You should put up another notice underneath that one, a sign that announces something to the effect that if one has a complaint, one is to call 1-800-555-WAAA. Or something like that.
If a bag of circus peanuts isn’t a meal, then that pretty well says three tic-tacs and a cup of coffee isn’t either.
No words of wisdom on the bitches. Maybe you can hang a picture of the moon on the wall in their offices, so they can bark at the picture, instead of whining.
I love your signs. They brighten a tedious task, and that fact that your having fun with it is probably the problem. They probably thought you would be pissed about this entire detail… Bravo ….you are actually showing them how you deal with life little bumps in the road, but they can’t even see that. BRAVO to you! GOOD FORM!!!!!

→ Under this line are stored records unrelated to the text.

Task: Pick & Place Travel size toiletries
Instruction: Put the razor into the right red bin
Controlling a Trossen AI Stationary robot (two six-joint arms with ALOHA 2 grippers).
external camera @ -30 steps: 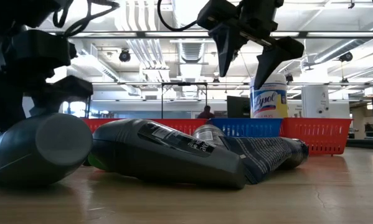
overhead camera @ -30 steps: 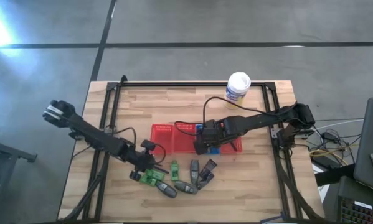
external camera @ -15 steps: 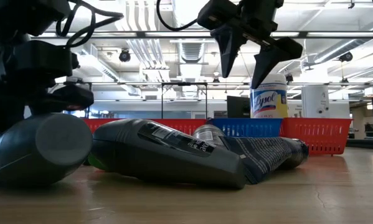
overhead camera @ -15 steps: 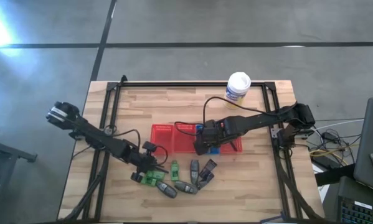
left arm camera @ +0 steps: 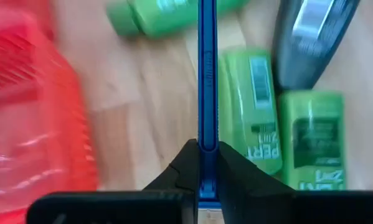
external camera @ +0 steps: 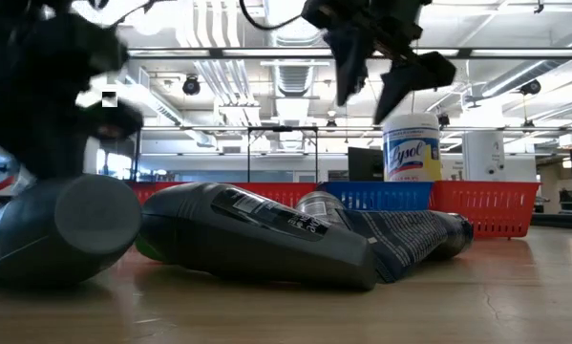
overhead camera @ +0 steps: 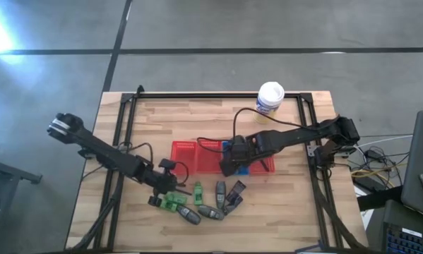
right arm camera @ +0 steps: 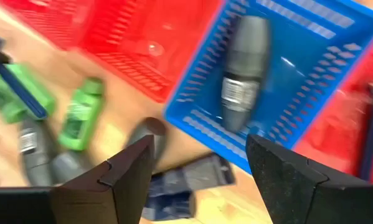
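left wrist view: left gripper [left arm camera: 200, 163] fingers clamp a thin blue stick [left arm camera: 207, 74]; right gripper [right arm camera: 198, 165] fingers apart.

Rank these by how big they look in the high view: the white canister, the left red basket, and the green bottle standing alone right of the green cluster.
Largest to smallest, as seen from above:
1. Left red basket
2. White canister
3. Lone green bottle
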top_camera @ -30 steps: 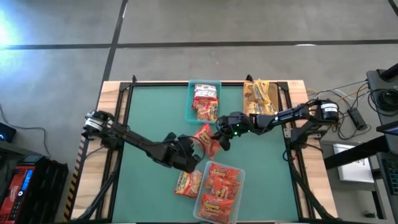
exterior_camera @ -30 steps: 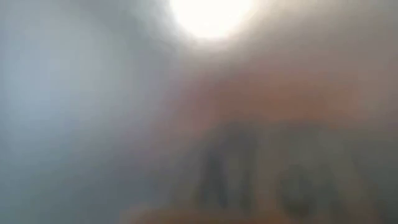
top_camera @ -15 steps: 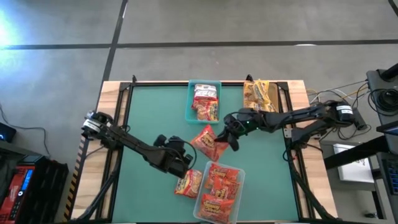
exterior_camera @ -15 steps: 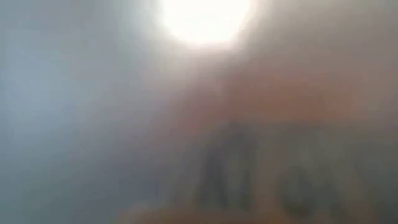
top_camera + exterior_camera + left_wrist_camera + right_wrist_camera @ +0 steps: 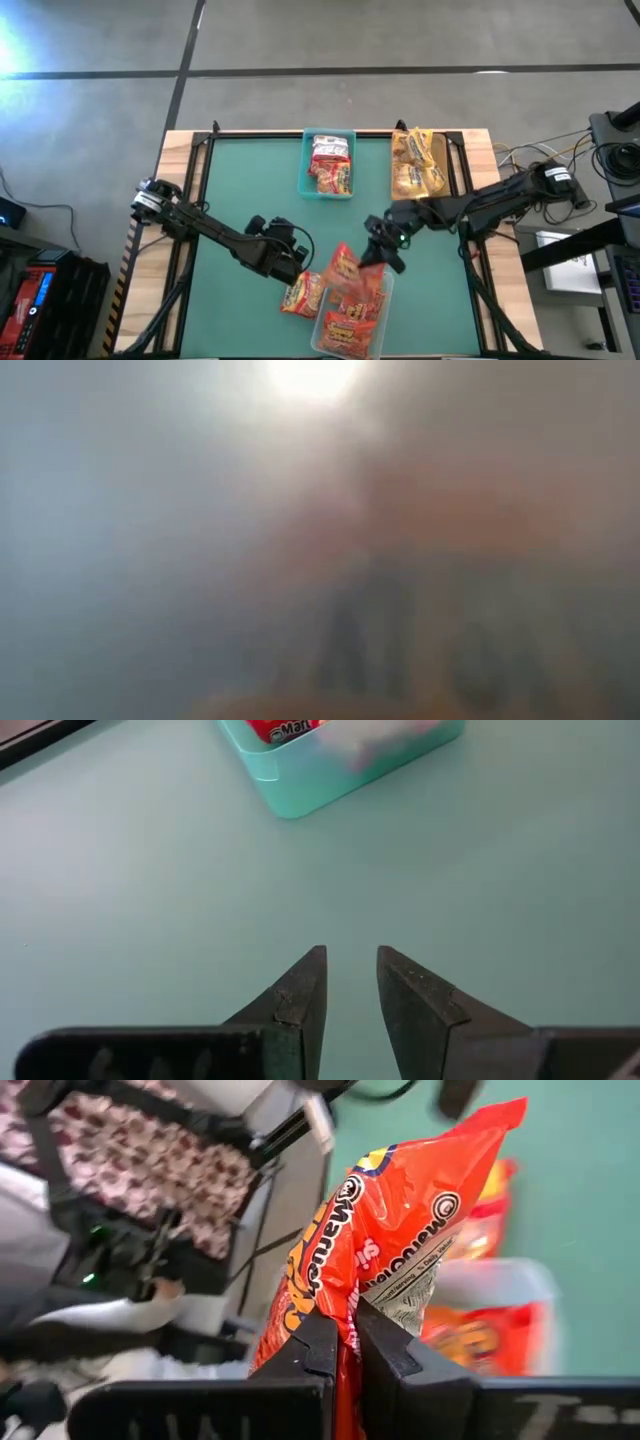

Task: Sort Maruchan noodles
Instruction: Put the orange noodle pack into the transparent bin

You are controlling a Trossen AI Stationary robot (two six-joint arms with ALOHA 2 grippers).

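Most packets sitting binned: teal bin (image 5: 328, 165) upper centre, clear bin (image 5: 350, 312) bottom centre. Right gripper (image 5: 372, 258) pinching red-orange packet (image 5: 345, 266) over clear bin. Left gripper (image 5: 297, 262) hovering parted, empty; stray packet (image 5: 303, 294) remaining beside clear bin.

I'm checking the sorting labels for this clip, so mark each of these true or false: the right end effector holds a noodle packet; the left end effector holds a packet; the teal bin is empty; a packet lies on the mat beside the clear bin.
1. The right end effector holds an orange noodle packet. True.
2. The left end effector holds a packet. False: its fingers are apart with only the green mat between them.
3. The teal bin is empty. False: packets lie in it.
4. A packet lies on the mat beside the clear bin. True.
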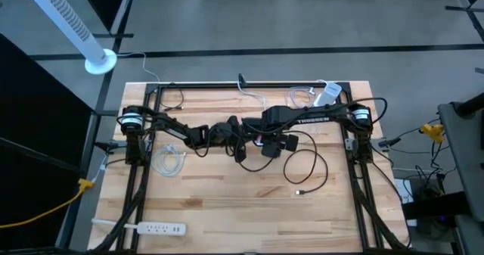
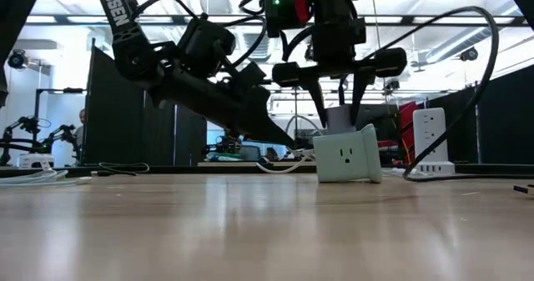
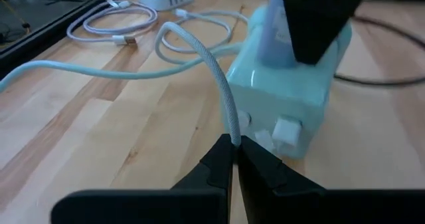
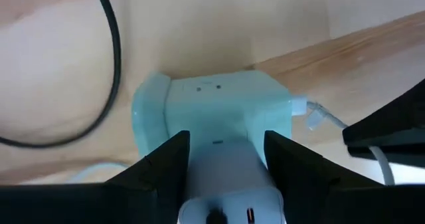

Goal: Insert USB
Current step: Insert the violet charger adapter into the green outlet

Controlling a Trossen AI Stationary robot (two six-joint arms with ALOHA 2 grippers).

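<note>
Wooden slatted table [image 1: 227, 209], high view: both arms meet at its centre; white power strip [image 1: 155, 228] near the front edge, black cable [image 1: 310, 172] looped to the right, coiled white cable [image 1: 168, 161] to the left.

Low view: pale-green outlet cube [image 2: 348, 154] stands on the table; right gripper [image 2: 338, 106] comes down from above, fingers astride the block on its top.

Left wrist view: left gripper [image 3: 234, 159] closed, pinching a braided white USB cable [image 3: 216, 78] just behind the plug [image 3: 242, 121], which sits at the cube's port face [image 3: 282, 129]; whether it is seated cannot be told.

Right wrist view: fingers [image 4: 163, 161] clamp the cube's upper part, steadying it.

Handling note: judged mid-insertion. Keep the cube braced, plug square to the port, push straight and gently.
</note>
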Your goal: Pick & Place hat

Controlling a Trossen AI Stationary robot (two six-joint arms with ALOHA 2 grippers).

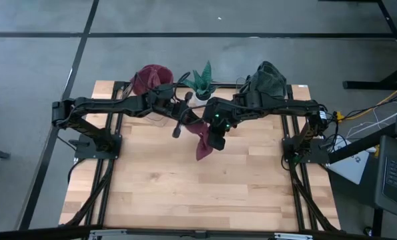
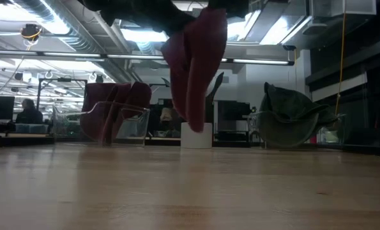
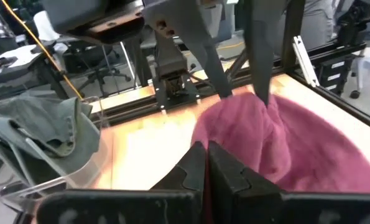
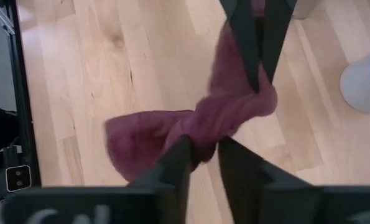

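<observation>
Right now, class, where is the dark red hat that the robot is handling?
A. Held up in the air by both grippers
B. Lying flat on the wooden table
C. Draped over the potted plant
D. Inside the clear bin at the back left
A: the dark red hat hangs clear of the table in the low view, with the left gripper and the right gripper each pinching it.
</observation>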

Ive noticed the more you try to work with some fun to liven up the dreary work day and especially if you are doing a good job….. BOB’s all band together! And management sides with those 99% of slackers instead of siding with you!

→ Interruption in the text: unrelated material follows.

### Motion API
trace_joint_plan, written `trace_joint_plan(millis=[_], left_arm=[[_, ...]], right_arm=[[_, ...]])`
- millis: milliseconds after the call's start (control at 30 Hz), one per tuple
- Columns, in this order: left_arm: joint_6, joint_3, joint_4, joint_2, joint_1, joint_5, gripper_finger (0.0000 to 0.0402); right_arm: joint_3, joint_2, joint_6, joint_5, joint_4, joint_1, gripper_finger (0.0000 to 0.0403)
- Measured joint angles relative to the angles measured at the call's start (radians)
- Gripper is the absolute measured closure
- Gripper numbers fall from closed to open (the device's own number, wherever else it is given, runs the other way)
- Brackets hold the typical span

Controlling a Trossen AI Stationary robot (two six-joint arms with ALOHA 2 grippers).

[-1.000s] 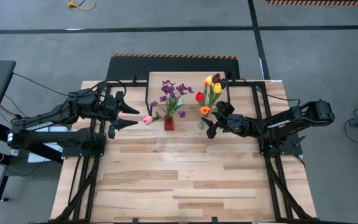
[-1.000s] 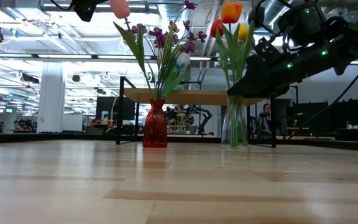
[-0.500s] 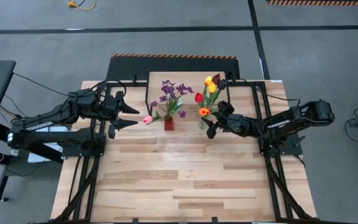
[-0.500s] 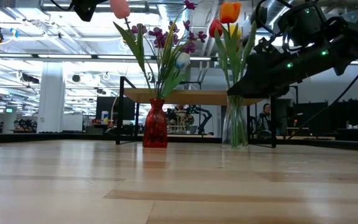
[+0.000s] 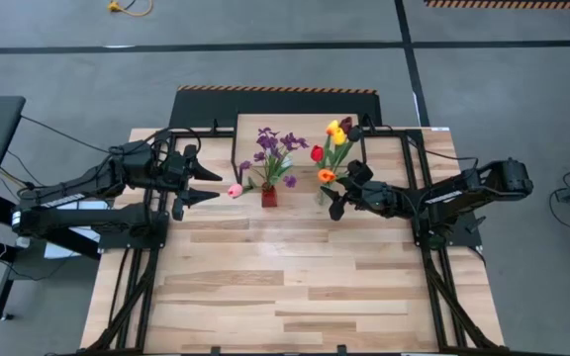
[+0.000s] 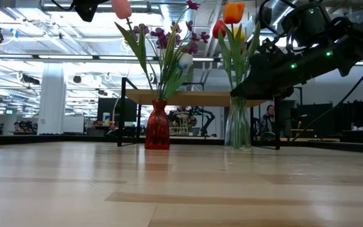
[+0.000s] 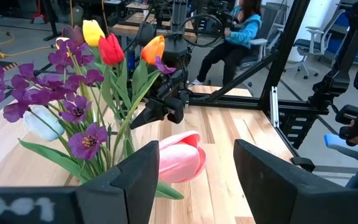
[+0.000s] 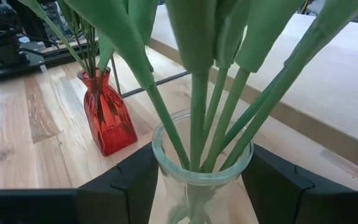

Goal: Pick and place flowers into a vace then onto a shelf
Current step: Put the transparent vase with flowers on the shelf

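Nearest, bare planks of the table [image 6: 181,189] run toward two vases, and little differs from a second ago; the tulip heads above the clear glass vase [image 6: 237,126] sat slightly farther right then and have swung a shade left, while the left arm has not moved. Right gripper [image 5: 340,189]: its fingers [image 8: 129,186] straddle the clear glass vase on both sides, close to the rim; whether they press the glass cannot be told; the jaws stand apart around it. This vase holds green-stemmed tulips [image 5: 332,148] in red, orange, yellow and dark maroon, and stands on the table just before the shelf. Red vase [image 5: 268,196]: beside the glass one, toward the left arm, holding purple sprigs [image 5: 273,146], a pale bloom and a pink tulip [image 5: 235,190] leaning out toward the left gripper. Left gripper [image 5: 209,184]: raised, jaws spread and empty; the pink tulip lies just ahead of its fingertips, apart from them. Shelf [image 5: 295,133]: behind both vases, light wood top on thin black legs. Farther off, in the room, a seated person in a blue top [image 7: 238,31].
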Motion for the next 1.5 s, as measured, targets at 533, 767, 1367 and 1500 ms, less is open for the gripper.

you are too funny and awesome! don’t let them beat you down!
Crap!! Now I have to think up a cool moniker to use when commenting on your blog. Don’t want to anyone to think I’m a member of the bunch of bitchs sent here to spy on you. I’m not too creative. Is there a formula for monikers like there is for porn names? For some reason I’m not comfortable with Laddy Rural Route 3.
“All packages from your secret boyfriend (It is SO my business!) that are not picked up in three (3) days will be opened, checked for size, suitability, or how well the facets reflect halogen lighting. If it fits, it’s mine. If it doesn’t fit, it will be re-sized, or sold on eBay.”
My mind went a whoooolllleee other direction at “size” and then I wondered how the hell you could put facets on one. Or why you’d care how it reflected halogen lighting when checking the “fit”. But then, my mind is always in the gutter.
I doubt that anything they would receive would add up to your $10k gift request, but it would be fun to make them cry about it. It’s always fun to make bitches cry.
(I thought the same thing when I read it at first.)
I just can’t imagine what would be in the packages. All I know is from now on if it’s maked “Fragile” I will suddenly seizure, shake it, drop it and collapse upon it. Ha!
Okay, let’s go to the judges: First, the bitches did not show proper love and adulation for the greatness that is The Holiday Spider. GUILTY. Now, they are not obeying and are even going so far as to COMPLAIN about the important missives from The Mailroom Sheriff. GUILTY. Sentence is cake or death, and we’re all out of cake.
They ask you to do a job, then complain when you do it. Reminds me of the quote from A Few Good Men: “I have neither the time nor the inclination to explain myself to a man who rises and sleeps under the blanket of the very freedom that I provide, and then questions the manner in which I provide it. I would rather you just said thank you, and went on your way, Otherwise, I suggest you pick up a weapon, and stand a post. Either way, I don’t give a damn what you think you are entitled to. “
Apparently, there used to be a problem at my job, with people getting mad and kicking the copy machine. So now, there is a sign on the copy machine that says “A kick will cost you $20″. I put a post-it note on that sign that said “How much do I have to pay you to pull my hair?”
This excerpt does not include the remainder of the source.